Just wanted to get you guys to have a look at the little game project im working on.

Its pretty much a game where you run a car company, but unlike other game ive seen its got a fair bit of detail for the car nuts, designing your own engines and things like that.

Its not even close to done (perhaps a year away?) but if you guys want to come have a look at it and spam me with ideas and comments etc on the forums that'd be sweet.

www.automationgame.com is the website.

Mods: Hope this isn't considered advertising, im not trying to sell anything, though if the project goes well it might get sold eventually, if im out of line feel free to bin this thread

Edited by daffyflyer

This looks interesting. I am not sure if you will check back here, but i am keen to play a beta or demo. Being able to drive the cars will be nice to see how you could implement that. I like the sound of the people behind this game too =p

Occupation: Using daffyflyer's money to bake cakes, play computer games and sit on the internet. Also occasionally looking for jobs.

Location: Next to Daffy. Singing. And driving him insane.

Keep up the good work =]

This looks interesting. I am not sure if you will check back here, but i am keen to play a beta or demo. Being able to drive the cars will be nice to see how you could implement that. I like the sound of the people behind this game too =p

Keep up the good work =]

Yeah, there will be a demo at some point, it will most likely take form of just the engine designer to play with at first, then a more fully featured one later.

Being able to drive the cars might be possible in the far future, but its a pretty big job to do it realisticly (which we would want to)

Keep an eye on the website if you want to see the latest on it ;)

This looks interesting, just checked the site out and looks like it is coming along. The engine designer looks pretty cool, its pretty similar to a game I bought on ebay called "Street Legal". You would start off with 20k or something buy a P.O.S. car and you could literally strip the car down. take quarter panels off and doors and even the engine. You basically had to figure out how the engine went together and and build it up from scratch. street legal 2 took this further by being able to fine tune cams, idle revs, redline, a/f mixtures and stuff like that.

Would be interesting to compare your game to this one. If you havent heard of it check it out. It was a complex game but I think most of the attention went to the build up feature and not the physic coz the cars were terrible handlers.
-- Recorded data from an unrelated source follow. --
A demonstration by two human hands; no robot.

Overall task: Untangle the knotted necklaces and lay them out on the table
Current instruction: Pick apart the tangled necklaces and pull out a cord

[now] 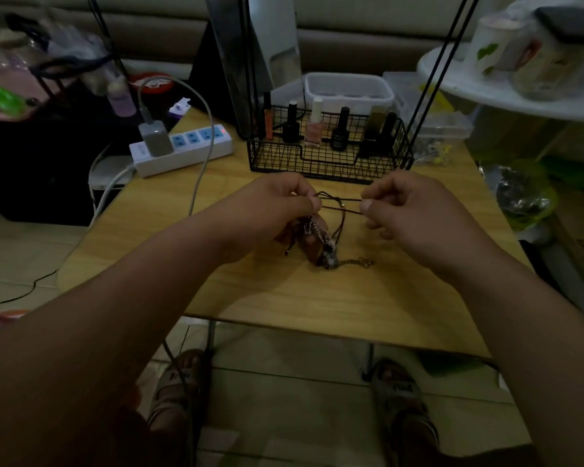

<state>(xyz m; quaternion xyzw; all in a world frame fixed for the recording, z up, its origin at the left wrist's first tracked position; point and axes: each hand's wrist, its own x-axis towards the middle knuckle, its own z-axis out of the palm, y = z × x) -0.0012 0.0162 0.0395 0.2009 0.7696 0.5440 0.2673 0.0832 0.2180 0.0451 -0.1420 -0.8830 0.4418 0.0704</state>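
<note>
A tangle of necklaces (321,235) hangs between my two hands above the wooden table (284,291). It has dark brown cords stretched level and a silver chain drooping down. My left hand (277,210) pinches the cords at their left end, with the chain hanging from its fingers. My right hand (408,210) pinches the cords at the right end. A thin chain end (358,262) lies on the table below.
A black wire basket (327,163) with several nail polish bottles stands just behind my hands. A white power strip (186,153) with a charger and cable sits at the back left. Clear plastic boxes (348,91) stand behind the basket. My sandalled feet show under the table.
</note>
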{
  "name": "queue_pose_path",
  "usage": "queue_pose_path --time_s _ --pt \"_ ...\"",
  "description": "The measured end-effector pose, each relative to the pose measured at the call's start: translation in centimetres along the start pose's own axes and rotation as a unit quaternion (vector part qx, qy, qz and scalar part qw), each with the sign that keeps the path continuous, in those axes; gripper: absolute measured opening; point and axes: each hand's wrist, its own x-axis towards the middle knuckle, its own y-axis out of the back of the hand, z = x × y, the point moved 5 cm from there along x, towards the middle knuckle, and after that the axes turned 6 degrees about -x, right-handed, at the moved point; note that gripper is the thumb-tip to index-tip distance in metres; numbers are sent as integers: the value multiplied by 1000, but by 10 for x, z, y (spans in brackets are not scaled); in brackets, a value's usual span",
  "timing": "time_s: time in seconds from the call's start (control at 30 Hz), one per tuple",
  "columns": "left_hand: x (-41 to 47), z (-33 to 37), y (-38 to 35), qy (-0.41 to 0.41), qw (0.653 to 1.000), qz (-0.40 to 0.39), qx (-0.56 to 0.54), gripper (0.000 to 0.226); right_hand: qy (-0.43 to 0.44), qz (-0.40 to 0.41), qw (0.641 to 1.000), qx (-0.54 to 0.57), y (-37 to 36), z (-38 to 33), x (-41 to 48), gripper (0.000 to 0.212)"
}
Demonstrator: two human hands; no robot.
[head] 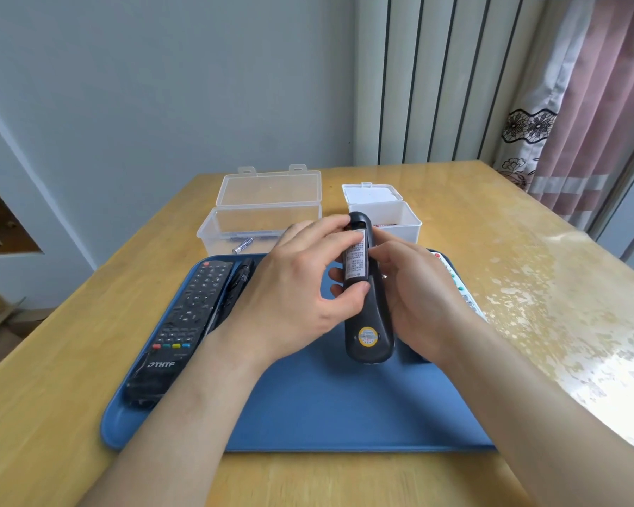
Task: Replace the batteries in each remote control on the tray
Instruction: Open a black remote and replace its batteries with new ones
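You hold the dark grey plastic remote control (368,323) back side up, above the middle of the blue plastic tray (344,408), its far end tilted up and away from you. A round yellow sticker (368,336) sits near its close end. Your left hand (297,287) pinches the white-labelled back cover (355,258), thumb at the label's near end and fingers curled over the far end. Cannot tell whether the cover is latched or loose. Your right hand (418,298) grips the remote body from its right side, fingers wrapped underneath.

On the tray's left edge lies a long black THTF button remote (183,323), face up, with a slim black object (237,283) just beside it. At the tray's right edge a white remote with coloured buttons (458,287) is mostly hidden behind your right hand.

Beyond the tray on the wooden table (491,221) stand an open clear plastic box (264,214) with a battery (243,245) inside, and to its right an open white plastic box (392,214).
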Motion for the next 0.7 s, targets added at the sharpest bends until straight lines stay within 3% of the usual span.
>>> queue_pose_path --time_s 0.7 --pt "1 -5 3 40 995 49 -79 57 0 -16 1000 -1 -3 -1 0 42"
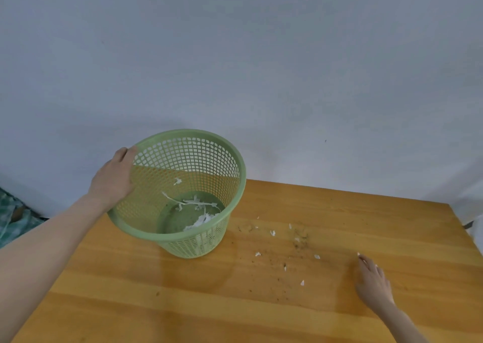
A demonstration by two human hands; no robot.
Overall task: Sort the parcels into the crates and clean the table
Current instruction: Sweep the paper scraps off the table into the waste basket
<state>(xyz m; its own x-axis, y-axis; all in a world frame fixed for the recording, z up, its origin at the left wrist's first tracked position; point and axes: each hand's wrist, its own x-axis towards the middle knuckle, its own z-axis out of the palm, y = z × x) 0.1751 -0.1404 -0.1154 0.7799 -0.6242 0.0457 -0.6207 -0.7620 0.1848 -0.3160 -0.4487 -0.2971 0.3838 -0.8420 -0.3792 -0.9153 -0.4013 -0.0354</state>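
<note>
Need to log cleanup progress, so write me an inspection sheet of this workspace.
Surface: wooden table, with dark specks of dirt at its middle right.
Job's things: green basket, tilted toward the person, with torn paper in its bottom; no parcels or crates seen.
Clutter: small white paper scraps scattered on the table right of the basket.
Hands: left hand grips the basket's rim; right hand, fingers straight, is at the table by the scraps.
Cables: nothing seen.
Surroundings: plain pale wall behind; teal patterned cloth at far left.
</note>
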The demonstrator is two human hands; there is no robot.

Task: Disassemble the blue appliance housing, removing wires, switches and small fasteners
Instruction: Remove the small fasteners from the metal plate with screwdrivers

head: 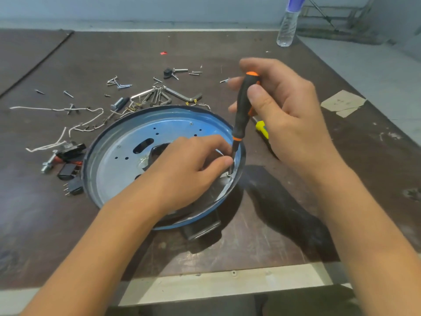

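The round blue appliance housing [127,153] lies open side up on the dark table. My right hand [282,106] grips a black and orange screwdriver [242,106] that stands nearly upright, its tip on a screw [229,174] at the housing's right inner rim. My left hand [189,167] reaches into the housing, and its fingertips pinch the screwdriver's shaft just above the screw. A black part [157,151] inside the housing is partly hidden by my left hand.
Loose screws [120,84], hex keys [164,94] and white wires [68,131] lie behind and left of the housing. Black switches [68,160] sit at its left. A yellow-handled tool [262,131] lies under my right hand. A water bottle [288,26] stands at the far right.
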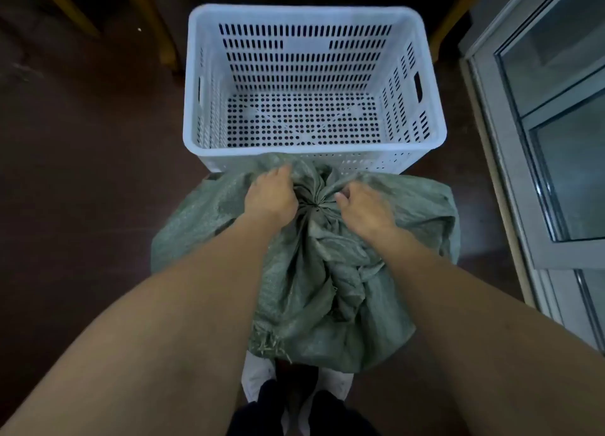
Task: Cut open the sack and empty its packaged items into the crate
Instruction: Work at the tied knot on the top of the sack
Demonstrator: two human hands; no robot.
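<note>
Gripping the green sack (327, 272) beside its tied neck, my left hand (270, 198) and right hand (365, 211) pinch bunched fabric before the white crate (196, 108).

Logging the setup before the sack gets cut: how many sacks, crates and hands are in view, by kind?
Green woven sack, tied shut: 1
White perforated crate, nothing inside: 1
Hands on the sack's neck: 2, left hand and right hand
Total: 4
</note>
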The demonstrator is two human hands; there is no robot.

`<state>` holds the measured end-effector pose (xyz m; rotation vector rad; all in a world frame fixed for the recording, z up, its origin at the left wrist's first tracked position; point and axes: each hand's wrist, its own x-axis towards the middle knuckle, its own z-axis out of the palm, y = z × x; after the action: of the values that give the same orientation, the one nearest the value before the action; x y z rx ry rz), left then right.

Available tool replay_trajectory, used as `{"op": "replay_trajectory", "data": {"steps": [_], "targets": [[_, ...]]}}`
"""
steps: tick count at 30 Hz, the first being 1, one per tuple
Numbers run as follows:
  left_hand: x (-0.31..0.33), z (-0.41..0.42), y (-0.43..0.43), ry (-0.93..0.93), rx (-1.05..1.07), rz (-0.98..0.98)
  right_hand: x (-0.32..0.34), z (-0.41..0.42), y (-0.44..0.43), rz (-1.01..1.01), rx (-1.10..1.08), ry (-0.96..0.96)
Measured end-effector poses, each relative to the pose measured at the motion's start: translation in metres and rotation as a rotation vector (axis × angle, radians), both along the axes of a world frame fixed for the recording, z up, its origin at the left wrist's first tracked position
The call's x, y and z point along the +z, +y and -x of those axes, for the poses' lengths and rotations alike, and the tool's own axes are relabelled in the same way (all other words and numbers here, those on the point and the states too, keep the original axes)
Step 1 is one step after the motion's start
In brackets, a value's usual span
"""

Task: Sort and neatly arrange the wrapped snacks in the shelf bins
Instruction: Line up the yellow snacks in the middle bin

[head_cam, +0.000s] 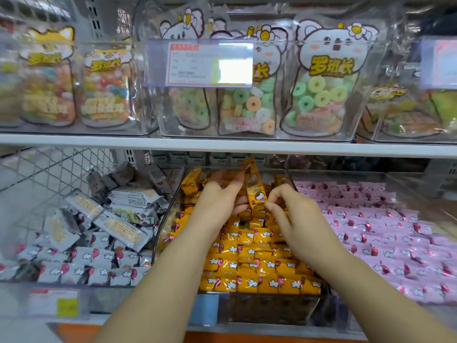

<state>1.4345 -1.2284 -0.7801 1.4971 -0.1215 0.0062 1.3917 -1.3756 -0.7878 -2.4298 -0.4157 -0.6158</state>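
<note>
Three clear bins sit on the lower shelf. The middle bin [170, 209] holds yellow wrapped snacks [249, 266] in rows at the front and loose ones at the back. Over it, my left hand [220, 196] holds an upright yellow snack [254, 186] between thumb and fingers. My right hand [286, 206] pinches that snack's lower end. The left bin holds silver-grey wrapped snacks [99, 258], tidy in front and jumbled behind. The right bin is filled with pink wrapped snacks [385, 233] lying in rows.
The upper shelf [222, 144] carries clear boxes of bagged gummy candy [321, 95] with a price tag holder [210, 63] hanging in front. More price labels [57, 305] line the lower shelf edge. A wire mesh panel [49, 167] stands behind the left bin.
</note>
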Motion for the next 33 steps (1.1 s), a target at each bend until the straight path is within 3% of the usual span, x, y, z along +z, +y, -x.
{"op": "replay_trajectory", "data": {"steps": [3, 7, 9, 12, 17, 33], "targets": [[-0.004, -0.004, 0.003, 0.037, 0.012, 0.071, -0.003, -0.003, -0.001, 0.052, 0.012, 0.037], [-0.009, -0.008, 0.010, 0.005, 0.019, -0.021, -0.007, -0.009, -0.001, 0.120, 0.022, 0.082], [-0.011, -0.010, 0.013, -0.055, 0.050, -0.120, -0.007, -0.013, -0.002, 0.160, -0.017, 0.079], [-0.009, -0.013, 0.018, -0.202, 0.124, -0.416, -0.006, -0.022, -0.003, 0.333, -0.158, 0.077], [-0.011, -0.011, 0.018, -0.233, 0.126, -0.638, -0.008, -0.033, 0.001, 0.520, -0.200, 0.209], [-0.008, -0.012, 0.023, -0.262, 0.028, -0.906, -0.006, -0.050, 0.003, 0.535, -0.209, 0.289]]}}
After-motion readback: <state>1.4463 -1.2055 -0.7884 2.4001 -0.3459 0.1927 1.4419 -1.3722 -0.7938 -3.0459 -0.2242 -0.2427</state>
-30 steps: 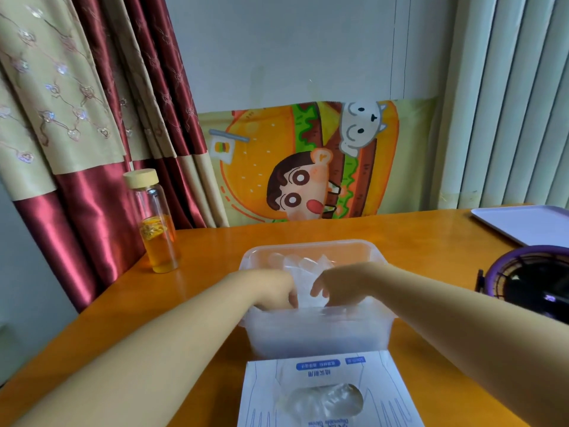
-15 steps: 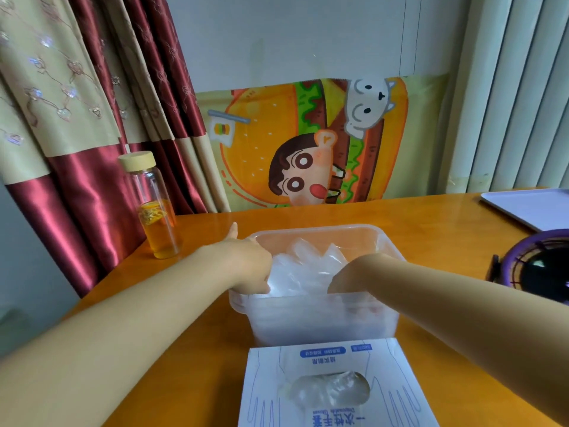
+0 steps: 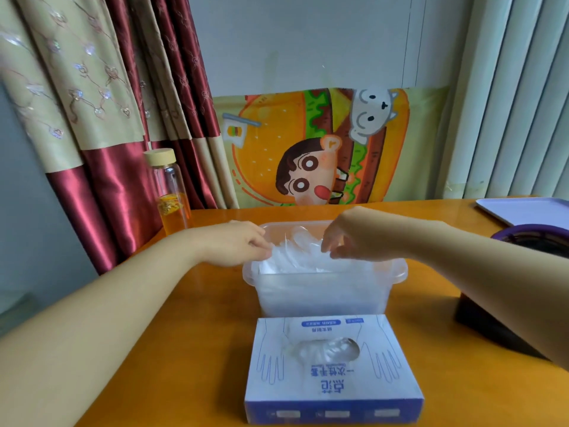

You should working hard at refining it, was very addictive building up engines and tuning them.

Street Legal Images

Yeah, we actually had a play with "Street Legal" to get some ideas.

It was an interesting concept but felt really unfinished, we hope to get things a bunch more polished than that.

Should be fun building engines in this if we do it right, but it will be but one aspect of the game, there will be all the manufacturing and sales side plus of course designing the rest of the car :(

Feel free to come bug us with questions and ideas in the forum, we like it :bunny:

Saved to favorites.

What sort of freedoms will be allowed / not allowed,

Things like bore v stroke and rod ratios affecting power, reliability, and suspension design and things like that.

Saved to favorites.

What sort of freedoms will be allowed / not allowed,

Things like bore v stroke and rod ratios affecting power, reliability, and suspension design and things like that.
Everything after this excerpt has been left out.